CA 02641493 2012-04-27
BOLT-ON SHAFT AND GEAR SYSTEM FOR GRASPING STRUCTURE
Field of the Invention
This invention relates to grasping structures for refuse collection vehicles
and the
like and more specifically to a bolt-on shaft and gear system for operating a
grasping
structure.
Background of the Invention
In the refuse collection industry, an articulated arm includes a pair of
grasping
members mounted for opposed movement to grasp smaller containers and lift and
empty
the containers into a larger collection vehicle. At least one of the grasping
members is
driven by a remotely controllable driver and, generally, the closing and
opening
movements of the pair of grasping members are accomplished by a gear welded to
the
inner end of each member with the two gears meshing to produce opposed
movements in
response to movement of the driven member. Because of the enormous amount of
use
to which the grasping members are subjected, the gears wear relatively rapidly
and must
be changed quite often.
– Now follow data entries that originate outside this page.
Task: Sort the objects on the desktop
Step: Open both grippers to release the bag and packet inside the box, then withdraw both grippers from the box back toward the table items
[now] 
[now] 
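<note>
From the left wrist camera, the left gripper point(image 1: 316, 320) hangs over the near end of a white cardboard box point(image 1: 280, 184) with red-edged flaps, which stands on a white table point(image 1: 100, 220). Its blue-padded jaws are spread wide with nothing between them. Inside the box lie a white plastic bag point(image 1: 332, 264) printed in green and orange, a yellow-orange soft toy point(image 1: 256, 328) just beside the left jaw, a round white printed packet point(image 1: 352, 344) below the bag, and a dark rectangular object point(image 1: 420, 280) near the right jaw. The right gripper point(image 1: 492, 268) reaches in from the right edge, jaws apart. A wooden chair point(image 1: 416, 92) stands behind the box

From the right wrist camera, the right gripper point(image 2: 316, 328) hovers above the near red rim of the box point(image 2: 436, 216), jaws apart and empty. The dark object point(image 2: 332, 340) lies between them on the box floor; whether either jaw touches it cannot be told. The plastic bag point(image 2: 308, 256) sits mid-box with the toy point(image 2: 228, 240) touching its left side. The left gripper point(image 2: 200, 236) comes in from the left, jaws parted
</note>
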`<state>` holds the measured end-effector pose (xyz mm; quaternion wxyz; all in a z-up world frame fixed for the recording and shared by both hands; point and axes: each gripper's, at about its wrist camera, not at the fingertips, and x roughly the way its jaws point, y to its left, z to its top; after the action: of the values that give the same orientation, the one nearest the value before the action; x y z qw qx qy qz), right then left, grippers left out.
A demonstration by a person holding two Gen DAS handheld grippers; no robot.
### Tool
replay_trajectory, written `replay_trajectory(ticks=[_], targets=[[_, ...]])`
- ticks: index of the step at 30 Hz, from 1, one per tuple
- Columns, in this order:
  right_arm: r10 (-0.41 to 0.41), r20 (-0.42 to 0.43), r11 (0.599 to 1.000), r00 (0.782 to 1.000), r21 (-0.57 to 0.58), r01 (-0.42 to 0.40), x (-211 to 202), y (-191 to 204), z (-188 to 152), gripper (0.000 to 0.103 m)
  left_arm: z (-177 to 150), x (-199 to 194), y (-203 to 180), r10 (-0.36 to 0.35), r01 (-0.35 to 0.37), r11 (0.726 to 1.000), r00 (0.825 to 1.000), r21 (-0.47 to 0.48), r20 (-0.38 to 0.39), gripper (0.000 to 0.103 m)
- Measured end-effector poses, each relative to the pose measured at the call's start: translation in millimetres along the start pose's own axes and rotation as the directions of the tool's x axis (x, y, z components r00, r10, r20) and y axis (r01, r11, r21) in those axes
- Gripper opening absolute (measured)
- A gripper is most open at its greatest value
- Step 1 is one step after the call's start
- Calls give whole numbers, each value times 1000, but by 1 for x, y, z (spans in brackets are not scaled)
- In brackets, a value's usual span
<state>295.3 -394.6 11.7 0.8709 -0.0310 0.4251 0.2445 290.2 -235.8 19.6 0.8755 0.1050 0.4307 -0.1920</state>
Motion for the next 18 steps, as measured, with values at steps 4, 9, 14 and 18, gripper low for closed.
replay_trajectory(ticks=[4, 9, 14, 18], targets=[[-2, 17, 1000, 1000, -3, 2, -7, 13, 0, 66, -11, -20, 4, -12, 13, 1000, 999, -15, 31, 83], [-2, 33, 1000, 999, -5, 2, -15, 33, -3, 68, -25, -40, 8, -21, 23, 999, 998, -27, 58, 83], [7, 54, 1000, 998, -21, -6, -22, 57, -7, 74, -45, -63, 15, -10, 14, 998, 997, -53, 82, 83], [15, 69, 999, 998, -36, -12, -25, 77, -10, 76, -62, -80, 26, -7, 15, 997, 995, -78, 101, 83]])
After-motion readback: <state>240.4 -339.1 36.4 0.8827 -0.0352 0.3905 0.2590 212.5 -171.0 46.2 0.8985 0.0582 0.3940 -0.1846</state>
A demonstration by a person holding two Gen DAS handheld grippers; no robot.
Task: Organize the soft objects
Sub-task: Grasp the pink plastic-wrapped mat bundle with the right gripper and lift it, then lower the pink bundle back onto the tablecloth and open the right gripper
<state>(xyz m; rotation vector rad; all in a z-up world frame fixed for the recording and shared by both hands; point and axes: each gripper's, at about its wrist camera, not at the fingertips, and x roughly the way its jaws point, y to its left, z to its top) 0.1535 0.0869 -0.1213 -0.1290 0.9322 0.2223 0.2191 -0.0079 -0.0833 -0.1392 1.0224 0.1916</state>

One problem is that because the gears are welded in
place to
provide the required amount of strength, changing the gears is very difficult,
time
consuming, and in some instances requires a complete change of one or more of
the
grasping members. Thus, changing the gears is very expensive and generally
requires a
relatively long down-time for the collection vehicle, which adds extensively
to the
inconvenience and expense.
In addition to the above, the process of welding the gears onto the members
can
result in poor alignment, which further enhances the wear. Also, welding can
be
haphazard if not closely monitored so that cracks, etc. can develop greatly
reducing the
durability of the entire grabber structure.
It would be highly advantageous, therefore, to remedy the foregoing and other
deficiencies inherent in the prior art.
Accordingly, it is an object of the present invention to provide a new and
improved
bolt-on shaft and gear system for operating a grasping structure.
Another object of the invention is to provide a new and improved bolt-on shaft
and
gear system with improved durability and alignment.
And another object of the invention is to provide a new and improved bolt-on
shaft
and gear system that is substantially easier to service and/or repair.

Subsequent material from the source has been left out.